--- Your goal ---
Keep the pictures out. Copy every line of the listing exactly.

--- Data ---
BEGIN
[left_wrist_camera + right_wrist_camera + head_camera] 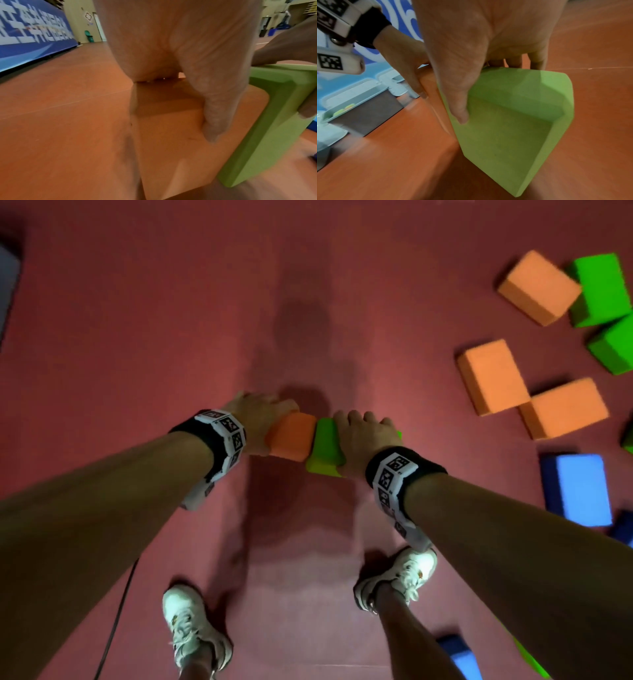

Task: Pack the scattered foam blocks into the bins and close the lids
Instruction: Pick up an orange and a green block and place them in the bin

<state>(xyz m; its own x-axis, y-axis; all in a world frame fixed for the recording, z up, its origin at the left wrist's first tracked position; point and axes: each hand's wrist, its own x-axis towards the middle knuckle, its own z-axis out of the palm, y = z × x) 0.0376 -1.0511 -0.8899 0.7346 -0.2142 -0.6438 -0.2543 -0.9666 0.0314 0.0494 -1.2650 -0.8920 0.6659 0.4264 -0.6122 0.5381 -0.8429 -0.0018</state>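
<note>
- Open bins stand at the far left beside a blue banner; bare red floor lies between them and the hands.
- Left hand has its fingers clamped on the orange block, held above the floor.
- Right hand grips the green block, its edge touching the orange one.
- At the right edge lie scattered blocks: orange, green, blue.
</note>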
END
--- Task answer ---
[left_wrist_camera + right_wrist_camera + head_camera] 

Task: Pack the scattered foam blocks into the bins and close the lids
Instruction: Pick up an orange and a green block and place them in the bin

<state>(xyz m; its own x-axis, y-axis; all in a world frame fixed for the recording, z up, its origin at the left wrist's first tracked position; point and axes: each hand's wrist, its own x-axis towards the middle knuckle, its own z-axis out of the palm, y = z × x) 0.0376 -1.0511 -0.8899 0.7346 -0.2142 -0.6438 -0.2543 -0.9666 0.0314 0.0494 -1.2650 -0.8920 0.6659 0.4264 -0.6122 0.5381 -0.8429 -0.0018</state>
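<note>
- Open bins stand at the far left beside a blue banner; bare red floor lies between them and the hands.
- Left hand has its fingers clamped on the orange block, held above the floor.
- Right hand grips the green block, its edge touching the orange one.
- At the right edge lie scattered blocks: orange, green, blue.
</note>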

There is nothing else to this exercise.